### [Task instructions]
Retype the data in its entirety, with no word changed.

### [Information shown]
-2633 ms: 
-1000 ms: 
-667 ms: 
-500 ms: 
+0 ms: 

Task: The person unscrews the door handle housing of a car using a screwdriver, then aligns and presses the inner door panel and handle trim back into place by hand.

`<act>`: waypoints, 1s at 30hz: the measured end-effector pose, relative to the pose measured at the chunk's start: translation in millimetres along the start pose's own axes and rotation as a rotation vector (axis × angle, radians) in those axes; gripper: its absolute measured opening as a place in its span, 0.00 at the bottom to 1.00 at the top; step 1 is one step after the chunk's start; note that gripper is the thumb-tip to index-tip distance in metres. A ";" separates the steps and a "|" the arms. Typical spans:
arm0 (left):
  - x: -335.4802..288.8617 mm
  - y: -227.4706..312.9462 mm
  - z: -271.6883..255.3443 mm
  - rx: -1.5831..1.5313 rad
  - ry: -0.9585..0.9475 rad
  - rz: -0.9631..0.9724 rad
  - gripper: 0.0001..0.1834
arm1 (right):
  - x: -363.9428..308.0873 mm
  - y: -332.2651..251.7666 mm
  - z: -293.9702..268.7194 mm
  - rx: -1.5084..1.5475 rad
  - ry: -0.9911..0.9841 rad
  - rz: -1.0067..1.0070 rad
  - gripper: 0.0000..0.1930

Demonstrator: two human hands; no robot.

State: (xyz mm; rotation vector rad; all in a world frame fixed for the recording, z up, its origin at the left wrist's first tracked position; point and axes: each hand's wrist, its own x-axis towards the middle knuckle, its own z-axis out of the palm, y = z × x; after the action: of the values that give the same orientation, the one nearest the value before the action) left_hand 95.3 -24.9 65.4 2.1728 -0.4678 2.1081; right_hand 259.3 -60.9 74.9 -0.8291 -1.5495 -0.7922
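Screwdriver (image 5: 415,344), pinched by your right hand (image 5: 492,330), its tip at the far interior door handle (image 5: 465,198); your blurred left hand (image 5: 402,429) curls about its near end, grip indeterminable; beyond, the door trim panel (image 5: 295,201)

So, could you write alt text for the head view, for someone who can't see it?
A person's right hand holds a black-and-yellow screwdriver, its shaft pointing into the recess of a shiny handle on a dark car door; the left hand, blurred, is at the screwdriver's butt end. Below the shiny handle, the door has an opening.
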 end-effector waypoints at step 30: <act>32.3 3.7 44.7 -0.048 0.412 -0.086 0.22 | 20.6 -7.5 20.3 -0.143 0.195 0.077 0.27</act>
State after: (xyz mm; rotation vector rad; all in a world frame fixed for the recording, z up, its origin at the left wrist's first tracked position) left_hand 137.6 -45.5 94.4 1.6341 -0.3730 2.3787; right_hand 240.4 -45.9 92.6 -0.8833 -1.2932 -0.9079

### [Result for this exercise]
-2633 ms: 
-1000 ms: 
-667 ms: 
-500 ms: 
+0 ms: 

Task: The person unscrews the door handle housing of a car using a screwdriver, then aligns and presses the inner door panel and handle trim back into place by hand.

`<act>`: waypoints, 1s at 30hz: the measured end-effector pose, relative to the pose measured at the chunk's start: translation in millimetres along the start pose's own axes and rotation as a rotation vector (axis × angle, radians) in those axes; gripper: its absolute measured opening as a place in its span, 0.00 at the bottom to 1.00 at the top; step 1 is one step after the chunk's start; note that gripper is the thumb-tip to index-tip distance in metres. A ";" separates the steps and a "|" the arms. Typical spans:
arm0 (left):
  - x: -335.4802..288.8617 mm
  - y: -227.4706..312.9462 mm
  - z: -271.6883..255.3443 mm
  - rx: -1.5831..1.5313 rad
  - ry: -0.9585..0.9475 rad
  - rz: -0.9631..0.9724 rad
  - gripper: 0.0001..0.1834
arm1 (right):
  - x: -363.9428..308.0873 mm
  - y: -332.2651..251.7666 mm
  - z: -293.9702..268.7194 mm
  - rx: -1.5084..1.5475 rad
  - ry: -0.9911..0.9841 rad
  - rz: -1.0067..1.0070 rad
  - gripper: 0.0000..0.1930

Demonstrator: two human hands; no robot.

State: (xyz mm; rotation vector rad; all in a world frame fixed for the recording, z up, its origin at the left wrist's first tracked position; point and axes: each hand's wrist, its own x-axis towards the middle knuckle, its own z-axis out of the palm, y = z × x; after the action: of the values that give the same orientation, the one nearest the value before the action) left_hand 95.3 -24.9 65.4 2.1728 -0.4678 2.1081; right_hand 259.3 -60.9 74.9 -0.8291 -1.5495 -0.7922
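Screwdriver (image 5: 415,344), pinched by your right hand (image 5: 492,330), its tip at the far interior door handle (image 5: 465,198); your blurred left hand (image 5: 402,429) curls about its near end, grip indeterminable; beyond, the door trim panel (image 5: 295,201)

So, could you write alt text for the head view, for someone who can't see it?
A person's right hand holds a black-and-yellow screwdriver, its shaft pointing into the recess of a shiny handle on a dark car door; the left hand, blurred, is at the screwdriver's butt end. Below the shiny handle, the door has an opening.
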 end-effector waypoints at step 30: <act>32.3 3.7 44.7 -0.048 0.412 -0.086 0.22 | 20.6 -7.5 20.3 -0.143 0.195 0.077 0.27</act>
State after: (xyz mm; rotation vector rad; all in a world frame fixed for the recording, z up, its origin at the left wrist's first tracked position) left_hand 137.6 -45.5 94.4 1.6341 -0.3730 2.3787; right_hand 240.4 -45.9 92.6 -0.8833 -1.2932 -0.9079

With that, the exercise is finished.